Congressman John Tierney today praised key components of the Affordable Care Act that went into effect on January 1, 2011, including a provision that he spearheaded to require insurers to spend 80 to 85 percent of health premiums on medical care, rather than administrative costs. In addition, the newly enforced provisions will cut government overpayments to insurance companies, reduce the costs of prescription drugs for seniors and provide them with free preventive services.

"History has shown us that health insurance companies put profits and bonuses ahead of the health care of their customers. This will change because of the requirements set forth through the Affordable Care Act. I fought hard for this provision, which is a necessary step to reforming our health care system, and I am committed to ensuring that insurance companies follow the law and consumers are provided the full benefits of their health insurance premiums," Congressman Tierney told the Lynn Daily Item yesterday.

The Affordable Care Act passed by Congress in 2010 put in place comprehensive health insurance reforms to hold insurance companies accountable, strengthen Medicare, and lower health care costs.
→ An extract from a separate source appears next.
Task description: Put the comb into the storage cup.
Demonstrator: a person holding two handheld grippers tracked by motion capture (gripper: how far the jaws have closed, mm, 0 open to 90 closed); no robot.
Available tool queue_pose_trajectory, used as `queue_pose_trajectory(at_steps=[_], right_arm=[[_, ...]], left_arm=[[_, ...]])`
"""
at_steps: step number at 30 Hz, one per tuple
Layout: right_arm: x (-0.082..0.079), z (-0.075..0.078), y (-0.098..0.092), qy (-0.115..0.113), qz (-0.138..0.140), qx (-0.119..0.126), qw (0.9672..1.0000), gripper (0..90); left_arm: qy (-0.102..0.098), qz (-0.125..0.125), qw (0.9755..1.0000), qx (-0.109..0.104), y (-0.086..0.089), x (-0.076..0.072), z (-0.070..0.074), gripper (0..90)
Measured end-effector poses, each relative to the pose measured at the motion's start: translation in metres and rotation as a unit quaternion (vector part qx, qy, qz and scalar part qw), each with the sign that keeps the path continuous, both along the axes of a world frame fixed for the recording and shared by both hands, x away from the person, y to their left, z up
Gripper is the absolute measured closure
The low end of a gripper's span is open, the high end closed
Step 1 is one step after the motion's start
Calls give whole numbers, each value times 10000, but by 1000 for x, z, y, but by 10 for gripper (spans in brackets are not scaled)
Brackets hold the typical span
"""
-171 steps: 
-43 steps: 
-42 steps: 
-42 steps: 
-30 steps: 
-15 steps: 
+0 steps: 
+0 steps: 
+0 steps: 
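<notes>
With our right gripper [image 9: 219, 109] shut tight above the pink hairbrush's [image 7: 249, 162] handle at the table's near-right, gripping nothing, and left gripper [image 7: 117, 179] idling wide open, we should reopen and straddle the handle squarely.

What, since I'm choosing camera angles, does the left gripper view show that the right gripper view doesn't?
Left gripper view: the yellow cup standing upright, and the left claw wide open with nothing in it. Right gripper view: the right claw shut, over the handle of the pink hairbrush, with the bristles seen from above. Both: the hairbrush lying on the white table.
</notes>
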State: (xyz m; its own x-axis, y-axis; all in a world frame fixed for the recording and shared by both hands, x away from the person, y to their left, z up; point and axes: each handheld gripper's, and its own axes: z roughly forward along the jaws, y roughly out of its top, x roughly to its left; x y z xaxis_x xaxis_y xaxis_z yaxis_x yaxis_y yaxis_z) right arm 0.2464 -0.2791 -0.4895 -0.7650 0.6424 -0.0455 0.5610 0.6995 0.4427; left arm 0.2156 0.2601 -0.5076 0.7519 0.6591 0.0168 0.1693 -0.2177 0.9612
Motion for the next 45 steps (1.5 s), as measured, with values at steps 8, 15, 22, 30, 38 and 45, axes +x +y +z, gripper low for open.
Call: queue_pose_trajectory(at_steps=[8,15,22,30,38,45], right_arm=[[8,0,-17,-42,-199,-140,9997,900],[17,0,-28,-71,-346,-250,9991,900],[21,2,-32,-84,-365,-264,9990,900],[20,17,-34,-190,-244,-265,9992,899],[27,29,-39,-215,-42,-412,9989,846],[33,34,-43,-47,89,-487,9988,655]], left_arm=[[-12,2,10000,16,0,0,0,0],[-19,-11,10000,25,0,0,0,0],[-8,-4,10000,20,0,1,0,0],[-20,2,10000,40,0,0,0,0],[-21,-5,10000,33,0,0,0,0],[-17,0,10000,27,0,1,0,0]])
This week the following provisions went into effect:

·Insurance companies will be required to spend premium dollars primarily on health care, rather than on insurance companies' administrative costs and executive salaries. Starting in 2011, at least 85% of all premium dollars for large employer plans and at least 80% of the premium collected by insurance companies for individual and small employer plans, must be spent on health care services and quality improvement.

·The law provides seniors who receive benefits through Original Medicare with stronger preventive care benefits by providing free annual wellness check-ups who receive benefits through Original Medicare. Seniors who are enrolled in Medicare Advantage programs will also no longer have to pay co-payments for annual wellness exam or related medical tests.

·Medicare will also begin to cover certain preventative services without charging the Part B coinsurance or deductible.

·The law will close the so-called Medicare prescription drug "donut hole" over time. For Medicare beneficiaries reaching the coverage gap in 2011, prescription coverage will be available with a 50% discount on brand name drugs.

During the health care debate last year, Congressman Tierney took a leading role in the effort to ensure that insurance companies place their customers' health ahead of their inflated salaries, bonuses and profits. Before the final bill was passed, Congressman Tierney had successfully included a provision that will force insurance companies to take great strides in reforming their spending habits and put the health of their customers first.